If this budget proposal is passed, the NSF's funding success rate will plummet from 26% in 202;4 to 7%.
This means that out of every 14 excellent research proposals that have undergone strict peer review, only 1 will receive funding.
On the Eve of the Battle for ASI, Pulling the "Plug" Yourself
Taking a step back and looking at this incident, we can see that it reflects a problem far more serious than "four universities not getting funding".
We are standing at the most critical technological turning point in human history.
OpenAI, Anthropic, and Google DeepMind are in a race to reach the ultimate goal of ASI.
However, ASI will not appear out of thin air.
It requires breakthroughs in mathematics, new paradigms in physics, and extreme innovation in engineering, precisely the fields that the NSF is currently blocking.

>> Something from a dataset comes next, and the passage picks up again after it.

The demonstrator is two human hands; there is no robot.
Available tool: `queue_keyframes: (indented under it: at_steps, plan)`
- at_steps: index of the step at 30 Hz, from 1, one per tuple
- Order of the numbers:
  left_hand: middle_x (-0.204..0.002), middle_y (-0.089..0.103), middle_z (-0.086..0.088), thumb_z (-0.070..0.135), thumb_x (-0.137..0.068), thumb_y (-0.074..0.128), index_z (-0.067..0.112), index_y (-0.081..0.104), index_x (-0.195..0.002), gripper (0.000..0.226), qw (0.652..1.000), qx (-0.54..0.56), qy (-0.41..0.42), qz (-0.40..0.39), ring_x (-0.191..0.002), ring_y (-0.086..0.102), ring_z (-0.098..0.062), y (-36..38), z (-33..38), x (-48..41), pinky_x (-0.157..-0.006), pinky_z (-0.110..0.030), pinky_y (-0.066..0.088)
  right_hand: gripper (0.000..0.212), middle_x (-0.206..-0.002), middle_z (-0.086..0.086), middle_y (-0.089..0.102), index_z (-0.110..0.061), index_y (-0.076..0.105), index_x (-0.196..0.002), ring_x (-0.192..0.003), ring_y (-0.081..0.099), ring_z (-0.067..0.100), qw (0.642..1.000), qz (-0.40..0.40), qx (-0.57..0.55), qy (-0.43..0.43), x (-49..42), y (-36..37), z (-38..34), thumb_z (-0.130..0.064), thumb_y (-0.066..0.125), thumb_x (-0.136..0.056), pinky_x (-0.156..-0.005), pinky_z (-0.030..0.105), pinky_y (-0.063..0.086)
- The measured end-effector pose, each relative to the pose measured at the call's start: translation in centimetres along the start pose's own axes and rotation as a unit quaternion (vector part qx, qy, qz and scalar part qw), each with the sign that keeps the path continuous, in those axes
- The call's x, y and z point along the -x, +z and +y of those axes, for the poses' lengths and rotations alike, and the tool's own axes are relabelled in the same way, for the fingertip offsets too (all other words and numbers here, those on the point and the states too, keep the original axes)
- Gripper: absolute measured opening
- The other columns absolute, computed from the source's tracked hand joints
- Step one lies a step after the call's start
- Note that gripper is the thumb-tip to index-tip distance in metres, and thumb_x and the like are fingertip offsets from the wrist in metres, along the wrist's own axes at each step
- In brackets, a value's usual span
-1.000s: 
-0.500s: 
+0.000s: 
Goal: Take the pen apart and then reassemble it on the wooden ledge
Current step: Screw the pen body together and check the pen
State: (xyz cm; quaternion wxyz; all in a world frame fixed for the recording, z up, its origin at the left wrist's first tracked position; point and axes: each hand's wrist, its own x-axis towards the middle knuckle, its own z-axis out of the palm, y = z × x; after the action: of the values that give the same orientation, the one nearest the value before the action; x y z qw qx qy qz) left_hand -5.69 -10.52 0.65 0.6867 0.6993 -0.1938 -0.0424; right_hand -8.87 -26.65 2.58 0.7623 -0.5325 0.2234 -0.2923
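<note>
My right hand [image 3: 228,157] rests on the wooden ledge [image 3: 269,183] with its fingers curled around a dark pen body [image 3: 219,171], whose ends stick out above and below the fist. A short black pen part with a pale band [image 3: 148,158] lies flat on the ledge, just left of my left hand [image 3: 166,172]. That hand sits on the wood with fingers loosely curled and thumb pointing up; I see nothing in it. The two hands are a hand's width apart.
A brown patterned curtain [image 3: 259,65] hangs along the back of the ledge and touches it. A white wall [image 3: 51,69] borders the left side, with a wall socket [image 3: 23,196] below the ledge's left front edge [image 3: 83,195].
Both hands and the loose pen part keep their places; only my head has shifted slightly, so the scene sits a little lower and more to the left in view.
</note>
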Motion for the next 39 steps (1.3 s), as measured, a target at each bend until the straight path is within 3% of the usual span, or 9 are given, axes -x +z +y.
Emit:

Quantum computing, nanotechnology, and interdisciplinary biological research are not just paper - based games in the ivory tower; they are the infrastructure for the next generation of intelligence.
The return cycle for basic scientific research starts at ten years.
Every dollar of funding frozen today won't come due now. It will arrive on time in 2035 when AI most needs original theoretical breakthroughs.
By then, the players at the ASI table may suddenly find that the cards in the United States' hand stopped being printed ten years ago.
Reference: https://www.nature.com/articles/d41586-026-01667-6
This article is from the WeChat official account “New Intelligence Yuan”. Author: ASI Revelation; Editor: Peach David. Republished by 36Kr with authorization.